> _TASK TO CARRY OUT_:
Please give nothing except the number of lines in the records below that include the word "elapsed".
---------------
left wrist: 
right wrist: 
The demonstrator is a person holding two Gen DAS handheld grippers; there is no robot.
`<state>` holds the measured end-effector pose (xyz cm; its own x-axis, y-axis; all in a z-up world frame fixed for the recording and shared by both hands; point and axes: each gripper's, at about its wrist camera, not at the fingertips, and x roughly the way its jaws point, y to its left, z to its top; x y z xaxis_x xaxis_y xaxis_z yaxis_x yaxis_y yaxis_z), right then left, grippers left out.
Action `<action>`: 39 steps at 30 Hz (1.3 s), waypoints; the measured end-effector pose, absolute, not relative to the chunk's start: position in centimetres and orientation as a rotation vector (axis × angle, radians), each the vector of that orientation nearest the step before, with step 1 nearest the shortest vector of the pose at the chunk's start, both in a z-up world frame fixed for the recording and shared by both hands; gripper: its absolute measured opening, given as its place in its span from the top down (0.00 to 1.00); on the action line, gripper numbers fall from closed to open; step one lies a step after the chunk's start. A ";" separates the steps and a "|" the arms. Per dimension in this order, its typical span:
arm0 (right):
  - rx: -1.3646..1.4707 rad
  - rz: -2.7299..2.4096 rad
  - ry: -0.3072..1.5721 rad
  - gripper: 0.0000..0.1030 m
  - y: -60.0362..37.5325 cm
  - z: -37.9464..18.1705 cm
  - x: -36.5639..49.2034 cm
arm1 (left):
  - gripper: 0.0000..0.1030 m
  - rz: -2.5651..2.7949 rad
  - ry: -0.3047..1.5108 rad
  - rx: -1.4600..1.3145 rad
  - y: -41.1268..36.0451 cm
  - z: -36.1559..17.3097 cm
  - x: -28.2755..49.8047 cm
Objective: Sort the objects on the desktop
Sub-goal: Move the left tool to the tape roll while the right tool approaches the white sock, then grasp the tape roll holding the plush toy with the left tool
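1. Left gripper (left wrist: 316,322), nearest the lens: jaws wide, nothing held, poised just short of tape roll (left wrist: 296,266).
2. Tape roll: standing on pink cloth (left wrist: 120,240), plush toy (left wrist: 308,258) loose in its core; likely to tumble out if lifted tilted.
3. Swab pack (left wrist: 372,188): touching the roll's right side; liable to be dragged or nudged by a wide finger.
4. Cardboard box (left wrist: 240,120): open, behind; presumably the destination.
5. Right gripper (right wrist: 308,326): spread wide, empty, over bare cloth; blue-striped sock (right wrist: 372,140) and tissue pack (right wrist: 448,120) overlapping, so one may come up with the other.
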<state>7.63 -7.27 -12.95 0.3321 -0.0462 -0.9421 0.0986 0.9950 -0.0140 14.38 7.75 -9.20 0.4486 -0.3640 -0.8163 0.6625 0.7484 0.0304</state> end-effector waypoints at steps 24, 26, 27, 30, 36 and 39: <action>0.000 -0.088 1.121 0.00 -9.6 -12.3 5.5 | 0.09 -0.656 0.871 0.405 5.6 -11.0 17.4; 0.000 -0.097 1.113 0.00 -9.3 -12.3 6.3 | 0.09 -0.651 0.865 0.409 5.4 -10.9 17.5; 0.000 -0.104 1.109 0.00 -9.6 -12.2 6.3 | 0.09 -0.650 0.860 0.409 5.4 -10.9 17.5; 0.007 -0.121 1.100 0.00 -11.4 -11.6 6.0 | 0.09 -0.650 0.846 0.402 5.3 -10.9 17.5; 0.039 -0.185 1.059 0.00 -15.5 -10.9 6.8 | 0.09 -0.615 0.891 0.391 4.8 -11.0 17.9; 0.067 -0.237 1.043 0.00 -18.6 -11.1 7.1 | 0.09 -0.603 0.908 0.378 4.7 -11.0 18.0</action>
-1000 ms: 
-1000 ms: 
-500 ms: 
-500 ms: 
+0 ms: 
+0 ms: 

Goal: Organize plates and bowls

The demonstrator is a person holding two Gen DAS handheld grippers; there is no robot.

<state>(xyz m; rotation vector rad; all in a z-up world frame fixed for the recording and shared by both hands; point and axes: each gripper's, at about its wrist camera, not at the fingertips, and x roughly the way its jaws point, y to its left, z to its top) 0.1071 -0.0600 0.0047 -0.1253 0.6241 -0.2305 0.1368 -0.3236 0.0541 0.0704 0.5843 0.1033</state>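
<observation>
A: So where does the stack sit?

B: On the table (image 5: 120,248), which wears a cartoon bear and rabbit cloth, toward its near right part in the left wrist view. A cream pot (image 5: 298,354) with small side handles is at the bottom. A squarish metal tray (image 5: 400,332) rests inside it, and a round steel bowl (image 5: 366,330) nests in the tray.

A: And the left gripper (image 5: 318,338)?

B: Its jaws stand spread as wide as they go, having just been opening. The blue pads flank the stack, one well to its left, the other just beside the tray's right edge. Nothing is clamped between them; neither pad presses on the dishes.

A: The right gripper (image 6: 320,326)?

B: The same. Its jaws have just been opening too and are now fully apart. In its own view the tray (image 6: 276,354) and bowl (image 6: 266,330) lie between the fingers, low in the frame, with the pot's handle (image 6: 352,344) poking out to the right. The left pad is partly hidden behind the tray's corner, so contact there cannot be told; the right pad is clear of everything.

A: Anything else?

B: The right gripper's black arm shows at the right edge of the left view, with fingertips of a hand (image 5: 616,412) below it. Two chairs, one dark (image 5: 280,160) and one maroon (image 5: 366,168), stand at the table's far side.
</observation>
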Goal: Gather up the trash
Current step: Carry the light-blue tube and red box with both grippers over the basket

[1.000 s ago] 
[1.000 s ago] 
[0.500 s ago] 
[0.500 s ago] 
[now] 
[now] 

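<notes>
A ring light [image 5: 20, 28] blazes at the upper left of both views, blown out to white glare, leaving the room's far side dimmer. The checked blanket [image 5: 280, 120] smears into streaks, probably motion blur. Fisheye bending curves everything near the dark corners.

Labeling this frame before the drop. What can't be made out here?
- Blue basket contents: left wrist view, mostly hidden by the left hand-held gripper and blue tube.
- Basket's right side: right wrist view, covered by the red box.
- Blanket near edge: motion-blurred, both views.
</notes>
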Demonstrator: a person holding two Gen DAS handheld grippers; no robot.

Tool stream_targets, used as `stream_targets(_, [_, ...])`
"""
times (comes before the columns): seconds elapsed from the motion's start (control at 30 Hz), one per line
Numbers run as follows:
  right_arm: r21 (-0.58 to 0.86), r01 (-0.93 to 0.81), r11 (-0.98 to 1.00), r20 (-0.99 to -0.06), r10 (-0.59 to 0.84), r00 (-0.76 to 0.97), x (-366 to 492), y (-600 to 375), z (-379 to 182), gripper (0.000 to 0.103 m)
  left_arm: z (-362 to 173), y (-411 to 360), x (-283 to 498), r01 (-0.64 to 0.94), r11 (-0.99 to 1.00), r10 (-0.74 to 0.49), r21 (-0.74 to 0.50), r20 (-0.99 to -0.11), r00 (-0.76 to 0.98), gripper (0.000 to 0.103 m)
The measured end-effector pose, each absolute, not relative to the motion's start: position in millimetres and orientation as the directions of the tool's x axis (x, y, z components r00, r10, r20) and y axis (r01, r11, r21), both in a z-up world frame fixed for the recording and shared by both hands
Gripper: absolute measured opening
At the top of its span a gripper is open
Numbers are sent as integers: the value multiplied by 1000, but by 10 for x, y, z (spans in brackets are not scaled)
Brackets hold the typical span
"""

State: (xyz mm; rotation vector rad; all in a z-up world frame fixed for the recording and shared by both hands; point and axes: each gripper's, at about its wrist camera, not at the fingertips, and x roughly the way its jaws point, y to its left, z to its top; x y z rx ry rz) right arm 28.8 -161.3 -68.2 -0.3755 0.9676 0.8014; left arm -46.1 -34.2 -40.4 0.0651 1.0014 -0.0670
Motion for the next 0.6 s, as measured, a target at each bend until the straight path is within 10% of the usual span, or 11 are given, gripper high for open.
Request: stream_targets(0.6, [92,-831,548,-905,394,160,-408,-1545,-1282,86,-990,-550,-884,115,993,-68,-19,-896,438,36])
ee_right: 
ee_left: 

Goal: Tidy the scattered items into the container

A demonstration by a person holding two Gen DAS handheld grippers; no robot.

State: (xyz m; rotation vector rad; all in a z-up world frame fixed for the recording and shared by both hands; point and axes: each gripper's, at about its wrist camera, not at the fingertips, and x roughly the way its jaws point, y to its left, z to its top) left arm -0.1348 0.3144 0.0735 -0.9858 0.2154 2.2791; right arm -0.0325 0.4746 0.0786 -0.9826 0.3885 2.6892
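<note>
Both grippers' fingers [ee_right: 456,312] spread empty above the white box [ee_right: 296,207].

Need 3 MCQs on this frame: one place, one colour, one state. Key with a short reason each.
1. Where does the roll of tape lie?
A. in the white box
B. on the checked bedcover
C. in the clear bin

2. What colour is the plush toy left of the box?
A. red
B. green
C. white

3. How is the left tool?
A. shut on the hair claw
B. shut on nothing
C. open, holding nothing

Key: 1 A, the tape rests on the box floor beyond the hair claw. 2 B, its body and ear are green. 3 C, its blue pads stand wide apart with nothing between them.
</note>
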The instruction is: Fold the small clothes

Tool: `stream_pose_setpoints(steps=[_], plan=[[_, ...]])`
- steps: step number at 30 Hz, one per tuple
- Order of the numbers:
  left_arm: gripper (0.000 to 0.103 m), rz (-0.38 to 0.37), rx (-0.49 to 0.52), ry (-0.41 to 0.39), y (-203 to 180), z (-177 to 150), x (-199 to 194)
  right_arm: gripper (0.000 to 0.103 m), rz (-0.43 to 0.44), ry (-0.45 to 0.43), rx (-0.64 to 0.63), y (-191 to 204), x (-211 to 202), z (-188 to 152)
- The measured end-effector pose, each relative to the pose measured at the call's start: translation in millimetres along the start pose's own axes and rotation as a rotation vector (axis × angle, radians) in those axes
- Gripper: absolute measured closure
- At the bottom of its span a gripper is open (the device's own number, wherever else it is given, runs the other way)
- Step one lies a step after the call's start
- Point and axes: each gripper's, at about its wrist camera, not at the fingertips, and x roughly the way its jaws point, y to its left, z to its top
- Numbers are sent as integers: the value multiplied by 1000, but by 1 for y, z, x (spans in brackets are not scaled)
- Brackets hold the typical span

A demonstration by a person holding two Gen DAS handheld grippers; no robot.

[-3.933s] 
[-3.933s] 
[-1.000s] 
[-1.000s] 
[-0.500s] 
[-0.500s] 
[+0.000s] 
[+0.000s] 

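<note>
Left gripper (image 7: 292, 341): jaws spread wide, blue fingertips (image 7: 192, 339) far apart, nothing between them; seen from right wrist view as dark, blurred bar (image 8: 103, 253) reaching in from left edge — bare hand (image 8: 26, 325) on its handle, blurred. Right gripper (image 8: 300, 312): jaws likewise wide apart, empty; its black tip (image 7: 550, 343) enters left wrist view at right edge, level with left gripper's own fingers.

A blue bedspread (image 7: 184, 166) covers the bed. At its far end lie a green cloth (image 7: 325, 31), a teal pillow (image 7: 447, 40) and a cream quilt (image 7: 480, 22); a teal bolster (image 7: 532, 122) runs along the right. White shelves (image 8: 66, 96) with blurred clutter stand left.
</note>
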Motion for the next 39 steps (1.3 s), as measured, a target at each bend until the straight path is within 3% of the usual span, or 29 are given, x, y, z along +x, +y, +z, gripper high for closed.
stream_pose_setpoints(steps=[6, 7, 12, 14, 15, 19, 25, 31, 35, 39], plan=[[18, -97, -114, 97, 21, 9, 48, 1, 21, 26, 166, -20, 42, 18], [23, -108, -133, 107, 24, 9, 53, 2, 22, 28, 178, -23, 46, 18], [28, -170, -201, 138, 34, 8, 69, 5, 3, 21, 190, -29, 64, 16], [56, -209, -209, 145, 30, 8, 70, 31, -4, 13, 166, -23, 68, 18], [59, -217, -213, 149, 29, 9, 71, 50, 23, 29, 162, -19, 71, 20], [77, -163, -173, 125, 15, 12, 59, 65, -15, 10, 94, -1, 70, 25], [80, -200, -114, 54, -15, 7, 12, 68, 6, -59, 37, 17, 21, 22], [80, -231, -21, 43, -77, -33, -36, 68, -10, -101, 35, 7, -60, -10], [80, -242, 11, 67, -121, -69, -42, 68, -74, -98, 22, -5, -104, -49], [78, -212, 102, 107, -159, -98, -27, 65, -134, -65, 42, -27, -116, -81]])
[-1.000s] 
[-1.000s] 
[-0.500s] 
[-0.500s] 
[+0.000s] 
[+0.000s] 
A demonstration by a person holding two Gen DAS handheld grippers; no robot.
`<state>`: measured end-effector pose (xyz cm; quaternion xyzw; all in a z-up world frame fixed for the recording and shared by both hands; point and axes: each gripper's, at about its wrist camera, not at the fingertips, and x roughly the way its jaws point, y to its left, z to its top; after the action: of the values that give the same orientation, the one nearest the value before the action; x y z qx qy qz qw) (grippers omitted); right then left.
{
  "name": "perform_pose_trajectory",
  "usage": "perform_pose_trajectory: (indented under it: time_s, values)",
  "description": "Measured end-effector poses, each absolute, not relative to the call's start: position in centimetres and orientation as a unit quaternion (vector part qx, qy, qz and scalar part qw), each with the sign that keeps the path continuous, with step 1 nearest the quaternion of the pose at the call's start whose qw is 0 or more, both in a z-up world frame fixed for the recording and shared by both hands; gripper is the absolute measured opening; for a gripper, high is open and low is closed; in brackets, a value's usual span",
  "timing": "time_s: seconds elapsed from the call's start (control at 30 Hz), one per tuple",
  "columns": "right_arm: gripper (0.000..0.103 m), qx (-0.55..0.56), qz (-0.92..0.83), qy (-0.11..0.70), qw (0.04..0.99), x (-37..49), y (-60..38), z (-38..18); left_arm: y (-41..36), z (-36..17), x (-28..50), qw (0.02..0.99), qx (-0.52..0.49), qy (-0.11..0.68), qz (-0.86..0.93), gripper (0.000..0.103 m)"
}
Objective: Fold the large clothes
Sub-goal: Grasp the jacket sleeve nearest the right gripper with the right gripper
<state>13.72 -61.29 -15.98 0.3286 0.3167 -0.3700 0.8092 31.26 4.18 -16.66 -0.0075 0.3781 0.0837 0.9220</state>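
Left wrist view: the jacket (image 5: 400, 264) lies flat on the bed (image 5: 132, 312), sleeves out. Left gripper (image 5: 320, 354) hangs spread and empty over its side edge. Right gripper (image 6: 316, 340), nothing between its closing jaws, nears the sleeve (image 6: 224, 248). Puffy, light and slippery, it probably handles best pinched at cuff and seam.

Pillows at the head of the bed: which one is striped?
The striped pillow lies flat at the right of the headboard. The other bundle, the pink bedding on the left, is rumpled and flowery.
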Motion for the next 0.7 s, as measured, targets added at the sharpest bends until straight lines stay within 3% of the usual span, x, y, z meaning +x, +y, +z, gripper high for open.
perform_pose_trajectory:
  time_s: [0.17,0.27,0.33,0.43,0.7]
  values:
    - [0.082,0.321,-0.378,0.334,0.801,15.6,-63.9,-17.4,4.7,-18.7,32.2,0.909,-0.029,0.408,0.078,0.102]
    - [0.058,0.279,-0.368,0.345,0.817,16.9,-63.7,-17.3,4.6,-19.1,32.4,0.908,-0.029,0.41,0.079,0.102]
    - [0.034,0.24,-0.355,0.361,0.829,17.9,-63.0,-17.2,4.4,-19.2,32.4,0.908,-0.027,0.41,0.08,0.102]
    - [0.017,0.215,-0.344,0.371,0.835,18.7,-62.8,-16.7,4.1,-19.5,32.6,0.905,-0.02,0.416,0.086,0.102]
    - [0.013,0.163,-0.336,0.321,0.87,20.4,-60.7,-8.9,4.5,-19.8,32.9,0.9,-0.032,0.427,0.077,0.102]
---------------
> _EXERCISE ANSWER_:
2